Gist: Fear of loss is typically underneath resistance to organizational change. People worry about losing things they currently value. “Will I have to give up my territory and the relationships I formed that help me do my job?” “If I have to learn new skills or procedures I’ll lose my sense of competence and feel like a beginner again.” “Do I have to leave my current coworkers and join new ones?” “I’m going to end up with a longer commute if we change locations.” These are the kinds of losses people fear when change is announced.
Leaders tend to focus on the benefits of organizational change, but the people affected have concerns that are deeply personal and quite real. Leader humility is a great asset. Feeling and displaying regard for others’ dignity helps a leader shift from what could appear to be callous disregard for the downsides of the change to careful listening to concerns about its impact.

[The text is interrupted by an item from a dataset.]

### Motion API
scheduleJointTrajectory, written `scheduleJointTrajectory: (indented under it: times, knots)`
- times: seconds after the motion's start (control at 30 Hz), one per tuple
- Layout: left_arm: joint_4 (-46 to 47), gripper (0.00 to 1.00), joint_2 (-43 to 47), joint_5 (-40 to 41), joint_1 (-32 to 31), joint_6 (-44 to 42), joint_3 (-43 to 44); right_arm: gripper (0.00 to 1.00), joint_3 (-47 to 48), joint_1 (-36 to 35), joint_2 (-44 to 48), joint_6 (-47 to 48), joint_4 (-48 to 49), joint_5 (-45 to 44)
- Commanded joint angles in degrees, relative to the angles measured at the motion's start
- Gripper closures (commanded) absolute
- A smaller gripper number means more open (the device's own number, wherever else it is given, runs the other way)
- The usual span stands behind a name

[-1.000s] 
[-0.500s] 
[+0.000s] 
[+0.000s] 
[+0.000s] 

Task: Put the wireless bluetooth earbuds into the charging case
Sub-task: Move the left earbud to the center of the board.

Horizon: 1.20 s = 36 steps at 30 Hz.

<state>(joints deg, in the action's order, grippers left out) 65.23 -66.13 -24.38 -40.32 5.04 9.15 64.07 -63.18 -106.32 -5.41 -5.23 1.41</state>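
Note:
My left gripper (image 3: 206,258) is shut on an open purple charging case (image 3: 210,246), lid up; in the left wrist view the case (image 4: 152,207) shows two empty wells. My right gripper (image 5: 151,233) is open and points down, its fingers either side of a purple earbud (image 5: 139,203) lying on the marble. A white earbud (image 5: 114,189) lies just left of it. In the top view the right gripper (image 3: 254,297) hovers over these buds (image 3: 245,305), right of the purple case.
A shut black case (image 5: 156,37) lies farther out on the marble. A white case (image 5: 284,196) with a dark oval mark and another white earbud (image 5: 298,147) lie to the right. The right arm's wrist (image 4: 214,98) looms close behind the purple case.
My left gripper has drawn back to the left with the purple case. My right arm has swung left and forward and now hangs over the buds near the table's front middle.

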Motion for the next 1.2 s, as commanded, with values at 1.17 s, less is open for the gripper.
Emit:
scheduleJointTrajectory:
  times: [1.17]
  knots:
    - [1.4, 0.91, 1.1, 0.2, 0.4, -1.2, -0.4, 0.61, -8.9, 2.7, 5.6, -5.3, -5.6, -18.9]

This may lead to adjustments that offset the losses, such as including those affected in the design of new territories or offering flexible schedules in response to longer commutes. At the very least, a leader with humility would genuinely acknowledge the potential losses. He or she should show concern by asking people to give the change a try and provide feedback as it gets underway—then clarify potential benefits of the change for the affected group.
Duncan: One responsibility of a good leader is to prepare other people for leadership roles. How does humility fit in that mentoring?
Gist: Jim Sinegal, cofounder and former CEO of Costco, is emphatic that much of managing is teaching. He also told me:
“It’s very difficult to teach ‘people skills.’ When we name managers, we have to feel pretty confident that they have good people skills. Certainly, we’ve made some mistakes. We like to think we’re developing a culture that’s ‘jerk free.’ If someone hates his boss, you get turnover. We’ve seen some situations where we’ve turned people around, but if they are not responsive after a couple of tries, you need to move them to a job where they have less supervision of people.”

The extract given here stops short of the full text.